Denkmalpreis 2003

Hirtenhaus in Mallerstetten

In Mallerstetten, im südlichen Teil des Landkreises Neumarkt, treffen zwei historische Hauslandschaften aufeinander, einerseits das flachgeneigte Jurahaus und andererseits das fränkische Fachwerkhaus mit Steildach. Das unmittelbar an der Hauptstraße gelegene, um 1828 als Hirtenhaus errichtete, Wohnstallhaus zeigt alle typischen Baudetails eines Jurahauses. Es ist vollständig aus Kalkbruchsteinen errichtet. Seine Außenmauern sind verputzt. Charakteristisch sind der in Fachwerktechnik errichtete Kniestock und das flache Satteldach mit einer Eindeckung aus Kalkstein-Legschieferplatten. Im Inneren des nur 8,5 x 9,5 Meter großen Anwesens hat sich der historische Grundriss komplett erhalten.
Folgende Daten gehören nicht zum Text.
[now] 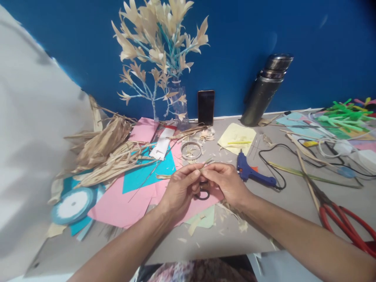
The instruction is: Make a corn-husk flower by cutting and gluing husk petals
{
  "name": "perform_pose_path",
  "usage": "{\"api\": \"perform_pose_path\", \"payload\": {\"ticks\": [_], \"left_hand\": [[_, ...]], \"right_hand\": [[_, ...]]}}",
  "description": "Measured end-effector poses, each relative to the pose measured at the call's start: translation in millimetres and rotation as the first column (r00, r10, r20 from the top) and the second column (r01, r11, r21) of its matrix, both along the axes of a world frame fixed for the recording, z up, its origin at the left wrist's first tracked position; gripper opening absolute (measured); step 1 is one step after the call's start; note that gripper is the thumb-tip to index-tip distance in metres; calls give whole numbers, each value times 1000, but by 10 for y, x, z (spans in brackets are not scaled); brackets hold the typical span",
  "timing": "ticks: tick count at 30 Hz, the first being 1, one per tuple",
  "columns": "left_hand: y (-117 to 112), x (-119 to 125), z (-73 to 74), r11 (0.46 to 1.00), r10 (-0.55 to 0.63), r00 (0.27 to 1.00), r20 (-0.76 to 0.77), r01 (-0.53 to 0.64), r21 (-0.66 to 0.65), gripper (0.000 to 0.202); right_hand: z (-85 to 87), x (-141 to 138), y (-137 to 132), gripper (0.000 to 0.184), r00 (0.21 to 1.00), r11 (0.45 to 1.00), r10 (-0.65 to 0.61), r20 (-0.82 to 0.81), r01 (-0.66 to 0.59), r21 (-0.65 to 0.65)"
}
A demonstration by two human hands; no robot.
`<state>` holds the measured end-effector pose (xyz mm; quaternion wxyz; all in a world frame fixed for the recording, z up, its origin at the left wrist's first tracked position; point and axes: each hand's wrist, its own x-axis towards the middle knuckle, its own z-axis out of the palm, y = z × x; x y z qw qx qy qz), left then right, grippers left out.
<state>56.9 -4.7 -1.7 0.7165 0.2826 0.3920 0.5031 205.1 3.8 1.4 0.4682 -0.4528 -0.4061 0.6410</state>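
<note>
My left hand (181, 187) and my right hand (226, 181) meet over the middle of the grey table (235, 235). Both pinch a thin dried straw strip (202, 167) between thumb and fingers, fingertips touching. Small black scissors (203, 193) lie under the hands, partly hidden, on pink paper (123, 203). Straw scraps (232, 219) are scattered on the table just below my hands.
A pile of dried husks (105, 152) lies left. A vase with straw flowers (164, 51), a phone (206, 106) and a metal flask (266, 91) stand at the back. A blue glue gun (252, 173), tape roll (191, 150), blue ribbon spool (73, 204) and red-handled shears (343, 223) surround my hands.
</note>
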Motion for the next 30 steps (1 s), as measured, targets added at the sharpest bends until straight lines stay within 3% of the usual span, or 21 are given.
{"api": "perform_pose_path", "payload": {"ticks": [5, 11, 21, 30], "left_hand": [[-11, -1, -20, 1000, -20, 1000, 7, 20, -6, 31], [-1, 3, -25, 999, -25, 998, 55, 27, -41, 29], [21, -17, -54, 997, -16, 998, 57, 20, -72, 22], [-5, -19, -1, 995, -70, 994, 89, 77, -69, 26]], "right_hand": [[-20, -38, -14, 25, 996, 999, 38, -79, -41, -32], [-4, -59, -12, 21, 1000, 1000, 4, 5, -4, -30], [-47, -23, 1, 16, 996, 998, 59, 72, -57, -22], [-132, 0, -5, 21, 976, 978, 210, 64, -211, 4]]}}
Das Hirtenhaus stand jahrelang leer. Teilweise war es bereits eingestürzt. Wegen seiner Baufälligkeit sollte es abgerissen werden. Da entschlossen sich Konrad und Martin Leopold, die in einem Nachbardorf wohnten, das Baudenkmal zu erwerben. In harter Handarbeit wurden die Mauern Stück für Stück unterfangen und auf ein solides Fundament gestellt. Eingestürzte Wände wurden wieder hochzogen, der dicke Kamin in der Rußkuchl erneuert. Als einzige moderne Veränderung wurde an der rückseitigen Giebelwand ein im Stil angepasstes, neues Treppenhaus angebaut. Fast alle historischen Dachbalken konnten gehalten werden. Das Kalkstein-Legschieferplattendach wurde fachgerecht erneuert.